= James Atkinhead =

James Atkinhead or Aikenhead was a Scottish courtier, a diplomat, and Captain of Dunbar Castle.

==The King's marriage==
Atkinhead was a member of the royal household of James V of Scotland. He became involved in the king's marriage plans and was sent to France at least three times.

In January 1535, James V wrote to Francis I of France discussing negotiations about his marriage to a French bride. An marital alliance with France had been agreed in 1517 by the Treaty of Rouen. He sent Atkinhead to France. Atkinhead was instructed to explain that James V could not deviate from the 1517 Treaty of Rouen by marrying a bride who was not a Princess without the consent of the Parliament of Scotland.

Francis I was suggesting that James V could marry Mary of Bourbon rather than his daughter Madeleine of Valois. Aitkinhead was sent to France to meet Mary of Bourbon, instructed to "see and wesie the gentyll woman that is offerit us", to note her personage, her manners, "having" (deportment), and conversation. Atkinhead, if satisfied on these points, was to enquire about a dowry for Mary as if she were a daughter of Francis I. If the business was concluded, Mary of Bourbon should "haste home" to Scotland with an "honest train" of gentlewomen before winter. James sent letters on the same day with Aikenhead to Philippe Chabot and Anne de Montmorency.

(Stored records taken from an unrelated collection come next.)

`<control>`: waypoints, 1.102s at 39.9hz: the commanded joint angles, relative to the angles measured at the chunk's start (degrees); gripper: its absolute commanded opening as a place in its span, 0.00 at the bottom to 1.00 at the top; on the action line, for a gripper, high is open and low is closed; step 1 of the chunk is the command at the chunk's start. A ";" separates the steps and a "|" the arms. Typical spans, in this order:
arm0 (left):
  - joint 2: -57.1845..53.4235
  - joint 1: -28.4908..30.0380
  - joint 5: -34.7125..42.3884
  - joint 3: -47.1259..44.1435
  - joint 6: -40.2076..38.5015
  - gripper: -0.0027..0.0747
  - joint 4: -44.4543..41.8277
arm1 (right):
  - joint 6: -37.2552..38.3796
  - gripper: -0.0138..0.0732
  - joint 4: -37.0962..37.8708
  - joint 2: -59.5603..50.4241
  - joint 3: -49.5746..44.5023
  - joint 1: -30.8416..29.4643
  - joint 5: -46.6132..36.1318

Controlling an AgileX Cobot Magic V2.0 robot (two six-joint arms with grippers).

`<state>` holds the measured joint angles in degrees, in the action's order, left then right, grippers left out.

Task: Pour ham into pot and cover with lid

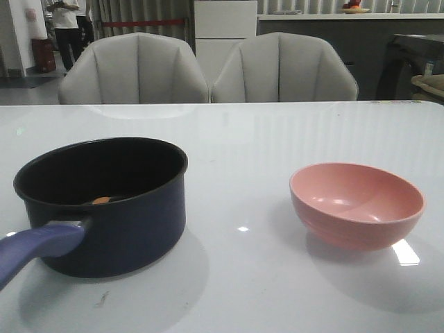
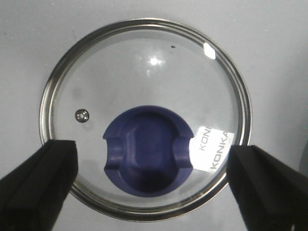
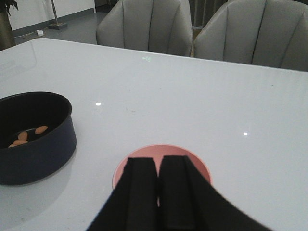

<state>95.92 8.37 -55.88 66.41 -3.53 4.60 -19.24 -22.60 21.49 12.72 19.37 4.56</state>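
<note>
The pot [image 1: 104, 205], a round, straight-walled saucepan of dark navy with a matte black inside and a smooth purple-blue handle joined by a grey metal collar, stood on the glossy white table [image 1: 243, 284], which mirrored the ceiling lights. Inside the pot lay the ham [image 3: 24, 138], a few small rounded orange-pink chunks resting on the bottom; from the front only one piece showed above the rim. To the right of the pot, well apart from it, sat a smooth salmon-pink bowl [image 1: 356, 203] with a shallow curved wall. Behind the pot, beyond the far edge of the table, stood two pale grey padded chairs [image 1: 135, 69] with stitched vertical panels. The lid [image 2: 144, 86], a flat disc of clear glass ringed by a brushed metal rim, with a small steam vent, a cupped purple-blue knob and a white label reading KONKA, lay on the table, seen only by the left wrist camera; its place relative to the pot could not be told. The left gripper [image 2: 151, 180] hung above it with its black fingers spread wide, one to either side of the knob, holding nothing. The right gripper [image 3: 159, 197] was above the bowl with its black fingers pressed together and nothing between them.
</note>
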 commanded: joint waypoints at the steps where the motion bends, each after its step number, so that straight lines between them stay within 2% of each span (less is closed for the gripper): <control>1: -0.25 0.01 0.29 1.74 1.15 0.90 0.13 | -0.36 0.33 -0.09 0.13 1.58 0.03 -4.04; 11: 3.76 0.01 0.96 1.74 1.36 0.88 -0.45 | -0.36 0.33 -0.09 0.13 1.58 0.03 -4.04; 18: 5.83 0.01 1.21 1.86 1.36 0.79 -0.92 | -0.36 0.33 -0.09 0.13 1.58 0.03 -4.04; 25: 7.36 0.01 0.61 1.86 1.82 0.65 -0.92 | -0.36 0.33 -0.09 0.13 1.58 0.03 -4.04; 35: 7.36 0.01 -0.80 3.89 2.34 0.33 -0.92 | -0.36 0.33 -0.09 0.13 1.58 0.03 -4.04; 42: 7.36 0.01 -4.18 6.33 2.84 0.18 -0.92 | -0.36 0.33 -0.09 0.13 1.58 0.03 -4.04; 44: 7.36 0.01 -5.12 7.12 2.99 0.18 -0.92 | -0.36 0.33 -0.09 0.13 1.58 0.03 -4.04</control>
<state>105.86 8.37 -59.02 70.76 -0.89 3.79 -19.24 -22.60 21.49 12.72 19.37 4.56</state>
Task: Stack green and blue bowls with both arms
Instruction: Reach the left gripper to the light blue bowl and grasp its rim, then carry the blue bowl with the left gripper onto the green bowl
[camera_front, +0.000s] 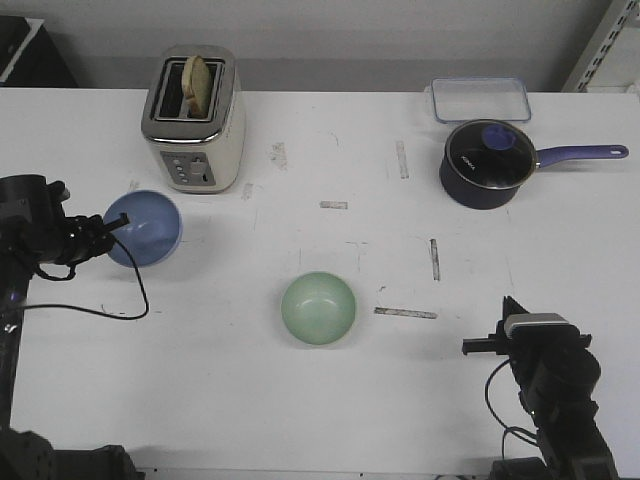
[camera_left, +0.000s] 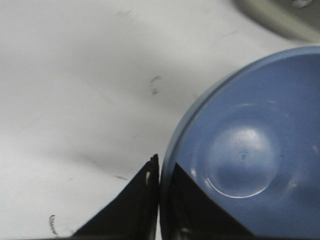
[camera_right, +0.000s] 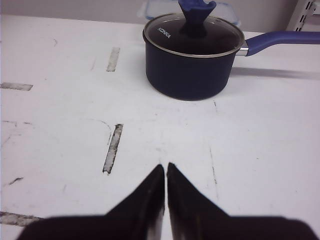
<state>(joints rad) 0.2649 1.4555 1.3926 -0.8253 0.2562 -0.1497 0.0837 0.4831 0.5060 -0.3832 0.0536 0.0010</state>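
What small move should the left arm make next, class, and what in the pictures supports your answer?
Probably lift the blue bowl slightly off the table. The left wrist view shows the left pincer closed over the bowl's rim, one finger inside and one outside, so the grip looks set. The green bowl sits apart, empty and upright, and the right pincer is shut on nothing, well away from it.

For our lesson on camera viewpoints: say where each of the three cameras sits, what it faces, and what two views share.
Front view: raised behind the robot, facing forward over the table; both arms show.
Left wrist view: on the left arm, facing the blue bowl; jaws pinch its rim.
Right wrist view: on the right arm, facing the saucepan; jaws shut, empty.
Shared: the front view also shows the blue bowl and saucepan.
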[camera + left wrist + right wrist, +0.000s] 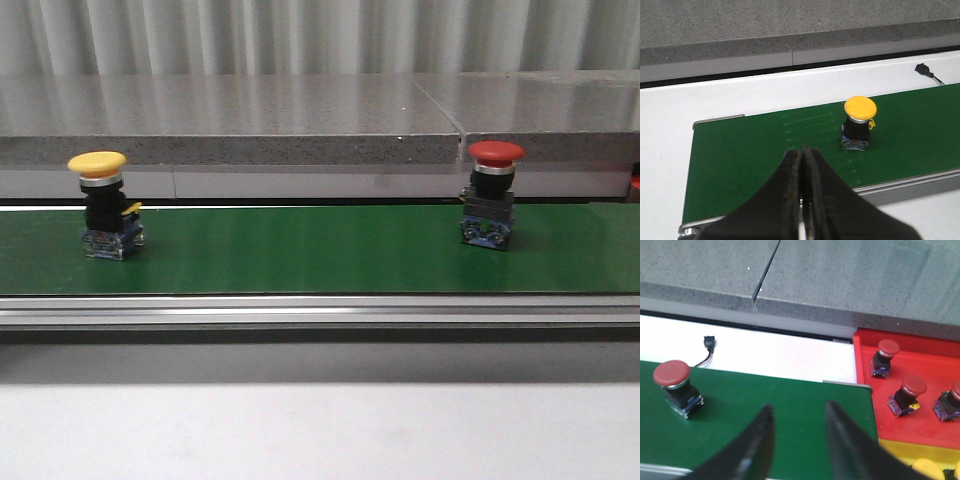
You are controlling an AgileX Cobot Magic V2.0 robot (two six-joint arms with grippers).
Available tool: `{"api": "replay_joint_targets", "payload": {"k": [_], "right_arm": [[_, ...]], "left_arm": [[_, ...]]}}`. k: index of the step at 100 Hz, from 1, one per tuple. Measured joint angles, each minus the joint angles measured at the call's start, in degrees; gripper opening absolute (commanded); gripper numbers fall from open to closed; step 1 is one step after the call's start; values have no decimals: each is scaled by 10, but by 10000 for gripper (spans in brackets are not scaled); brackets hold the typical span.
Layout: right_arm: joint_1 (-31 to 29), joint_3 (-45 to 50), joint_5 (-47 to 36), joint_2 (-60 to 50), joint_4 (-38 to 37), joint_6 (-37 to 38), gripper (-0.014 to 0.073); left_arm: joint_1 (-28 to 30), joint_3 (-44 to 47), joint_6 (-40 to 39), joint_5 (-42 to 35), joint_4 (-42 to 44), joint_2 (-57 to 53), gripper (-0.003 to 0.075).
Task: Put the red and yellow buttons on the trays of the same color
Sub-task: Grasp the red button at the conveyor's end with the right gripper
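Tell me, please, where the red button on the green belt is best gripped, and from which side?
Probably the black body under the red button's wide cap, from above: it stands upright on the green belt, nothing close beside it. The right gripper, open, hovers near.

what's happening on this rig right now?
Button sorting by colour, nothing gripped yet. A yellow button and a red button stand upright on the green belt, well apart. The left tool is shut and empty, hanging short of the yellow one. The right tool is open over the belt's end. The red tray beside it already holds three red buttons.
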Motion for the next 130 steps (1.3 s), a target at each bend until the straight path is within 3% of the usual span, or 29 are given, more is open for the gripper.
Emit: {"api": "replay_joint_targets", "payload": {"k": [11, 41, 77, 114, 122, 130], "right_arm": [[0, 0, 17, 0, 11, 0, 649], [29, -21, 63, 58, 25, 0, 647], [103, -108, 75, 270, 26, 0, 647], [107, -192, 74, 440, 26, 0, 643], [107, -205, 71, 465, 26, 0, 596], [107, -217, 70, 488, 24, 0, 461]], "left_arm": [[0, 0, 0, 0, 0, 0, -20], [0, 0, 0, 0, 0, 0, -20], [0, 0, 0, 0, 0, 0, -20], [0, 0, 0, 0, 0, 0, -20], [0, 0, 0, 0, 0, 0, -20], [0, 0, 0, 0, 0, 0, -20]]}}
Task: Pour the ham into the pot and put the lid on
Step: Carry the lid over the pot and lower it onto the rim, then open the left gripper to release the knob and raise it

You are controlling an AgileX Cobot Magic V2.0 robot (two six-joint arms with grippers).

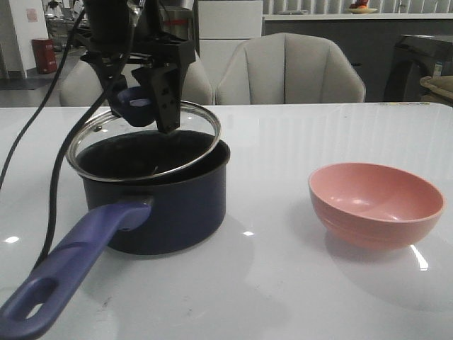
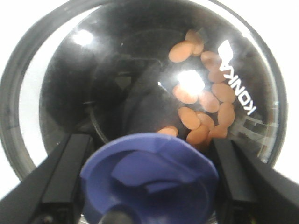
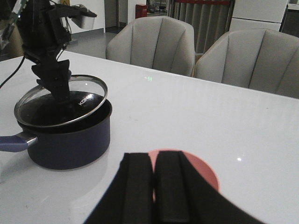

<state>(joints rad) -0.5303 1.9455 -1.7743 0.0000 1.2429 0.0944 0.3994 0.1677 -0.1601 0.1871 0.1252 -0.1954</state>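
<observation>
White table (image 1: 297, 142), pink bowl (image 1: 375, 205) beside pot (image 1: 170, 205); chairs (image 1: 290, 67) behind

We see a dining area in an open indoor hall: a glossy white table (image 1: 318, 134), padded grey chairs (image 1: 290, 71) on its far side, and a counter (image 1: 354, 18) farther right.
</observation>
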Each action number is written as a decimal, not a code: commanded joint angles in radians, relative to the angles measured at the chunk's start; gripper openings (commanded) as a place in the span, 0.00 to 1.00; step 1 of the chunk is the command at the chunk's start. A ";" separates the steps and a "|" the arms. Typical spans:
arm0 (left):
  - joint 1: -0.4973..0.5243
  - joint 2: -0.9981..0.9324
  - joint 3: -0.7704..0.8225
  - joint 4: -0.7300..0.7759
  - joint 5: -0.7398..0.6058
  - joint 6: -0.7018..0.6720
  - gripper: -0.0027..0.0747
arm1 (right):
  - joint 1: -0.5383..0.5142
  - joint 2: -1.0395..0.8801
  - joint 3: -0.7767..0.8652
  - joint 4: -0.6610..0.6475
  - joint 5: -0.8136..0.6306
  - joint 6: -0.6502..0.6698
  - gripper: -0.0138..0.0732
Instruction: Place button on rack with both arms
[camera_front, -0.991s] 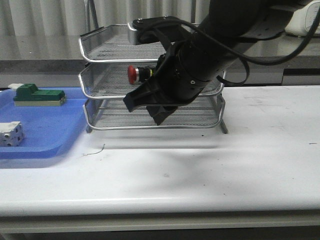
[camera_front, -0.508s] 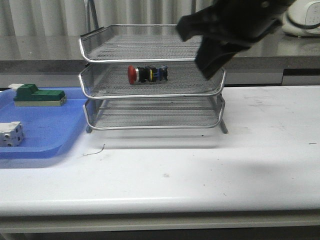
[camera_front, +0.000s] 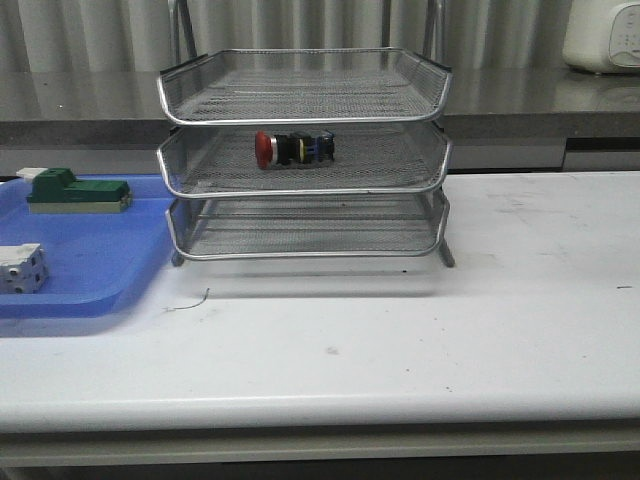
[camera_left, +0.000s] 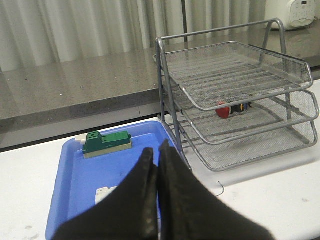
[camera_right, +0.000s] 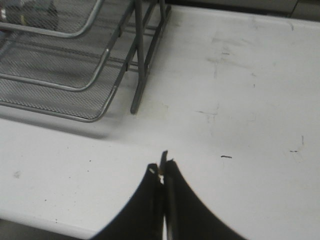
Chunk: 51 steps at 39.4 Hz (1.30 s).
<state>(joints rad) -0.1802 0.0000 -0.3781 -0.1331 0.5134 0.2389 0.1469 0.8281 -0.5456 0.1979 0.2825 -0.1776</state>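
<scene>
The button (camera_front: 292, 148), red head to the left, lies on its side on the middle tier of the silver wire rack (camera_front: 305, 105). It also shows in the left wrist view (camera_left: 231, 108) inside the rack (camera_left: 240, 85). Neither arm is in the front view. My left gripper (camera_left: 155, 152) is shut and empty, above the blue tray, well away from the rack. My right gripper (camera_right: 161, 167) is shut and empty over the bare table, beside the rack's corner post (camera_right: 137, 65).
A blue plastic tray (camera_front: 95, 260) lies left of the rack with a green block (camera_front: 75, 190) and a white-grey cube (camera_front: 20, 268) on it. A white appliance (camera_front: 603, 35) stands on the back counter at the right. A small wire scrap (camera_front: 190, 300) lies on the table.
The right arm, which covered the rack's middle tier a second ago, has lifted up and right and left the front view. The button stays lying on the middle tier.
</scene>
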 joint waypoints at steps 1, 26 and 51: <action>0.005 0.013 -0.024 -0.014 -0.082 -0.012 0.01 | -0.009 -0.158 0.050 0.007 -0.094 -0.004 0.03; 0.005 0.013 -0.024 -0.014 -0.082 -0.012 0.01 | -0.009 -0.720 0.250 0.007 -0.094 -0.004 0.03; 0.005 0.013 -0.024 -0.014 -0.082 -0.012 0.01 | -0.009 -0.720 0.252 0.007 -0.094 -0.004 0.03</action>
<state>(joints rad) -0.1802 0.0000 -0.3781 -0.1331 0.5134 0.2389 0.1469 0.0973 -0.2705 0.1979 0.2708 -0.1776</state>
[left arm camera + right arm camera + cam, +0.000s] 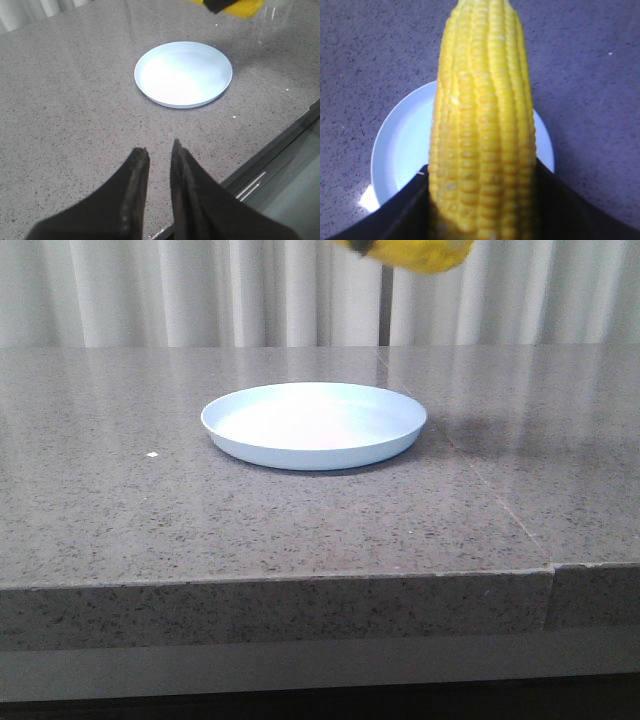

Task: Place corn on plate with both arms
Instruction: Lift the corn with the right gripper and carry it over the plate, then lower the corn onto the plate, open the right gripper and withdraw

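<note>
Corn (pixel 482 125) gripped in right pincer (pixel 480 210), held high above plate (pixel 314 424), long axis running out from the jaws over the dish; drop is straight down. Left pincer (pixel 159 165) near-closed, empty, well short of the plate. Kernels ridged, glossy; plate smooth pale plastic, low rim; counter (pixel 150 520) speckled grey stone.

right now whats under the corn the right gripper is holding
The plate lies on the grey stone table below the corn held by the right gripper. Its visible surface is bare; the cob hides its middle strip.
</note>
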Controlling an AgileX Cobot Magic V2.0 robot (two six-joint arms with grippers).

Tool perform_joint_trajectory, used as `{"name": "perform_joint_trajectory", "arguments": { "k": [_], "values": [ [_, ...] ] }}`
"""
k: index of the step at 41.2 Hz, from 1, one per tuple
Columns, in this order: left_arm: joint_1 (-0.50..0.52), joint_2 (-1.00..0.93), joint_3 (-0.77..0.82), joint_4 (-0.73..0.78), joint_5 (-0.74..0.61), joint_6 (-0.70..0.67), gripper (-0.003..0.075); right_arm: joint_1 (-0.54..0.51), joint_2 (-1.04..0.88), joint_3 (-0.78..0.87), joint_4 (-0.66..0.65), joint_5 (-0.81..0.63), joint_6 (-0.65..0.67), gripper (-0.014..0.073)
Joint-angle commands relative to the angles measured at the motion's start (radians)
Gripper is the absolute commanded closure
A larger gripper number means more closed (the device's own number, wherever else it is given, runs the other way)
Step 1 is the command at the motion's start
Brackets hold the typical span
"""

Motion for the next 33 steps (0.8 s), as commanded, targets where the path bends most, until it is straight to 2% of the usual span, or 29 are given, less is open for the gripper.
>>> {"name": "perform_joint_trajectory", "arguments": {
  "k": [1,14,25,27,33],
  "values": [
    [-0.005,0.006,-0.022,-0.008,-0.07,-0.012,0.0607,0.013,0.005,-0.032,0.012,-0.056,-0.009,0.0314],
    [-0.005,0.006,-0.022,-0.008,-0.07,-0.012,0.0607,0.015,0.155,-0.032,0.028,-0.065,-0.009,0.03],
    [-0.005,0.006,-0.022,-0.008,-0.07,-0.012,0.0607,0.015,0.187,-0.032,0.046,-0.098,-0.009,0.0027],
    [-0.005,0.006,-0.022,-0.008,-0.07,-0.012,0.0607,0.015,0.185,-0.032,0.046,-0.098,-0.009,0.0003],
    [-0.005,0.006,-0.022,-0.008,-0.07,-0.012,0.0607,0.015,0.159,-0.033,0.046,-0.088,-0.009,-0.0001]
  ]
}}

The Duke of Albany suggested that James V might marry Christina of Denmark, now the widowed Duchess of Milan, and James V halted progress on plans for the marriage to Mary of Bourbon. At this time, there was also an investigation into the possibility of him marrying his former mistress, Margaret Erskine. On 28 December 1535, Aikenhead was sent to France to resume the Vendôme marriage plan and get the best deal for James V. Atkinhead's instructions included that Mary's train should consist of a 'sobir nummyr' of gentlewomen. James V then appointed "procurators", his legal representatives, to finalise the match.

James V married Madeleine of Valois at Notre-Dame de Paris on 1 January 1537, and after her death, Mary of Guise. Atkinhead was made Captain of Dunbar Castle.

==Family==
In 1539 the Earl of Norfolk mentioned that a member of the Hamilton family, wife of the late Captain of Dunbar, was living in Berwick-upon-Tweed. She was a daughter of Patrick Hamilton of Kincavil.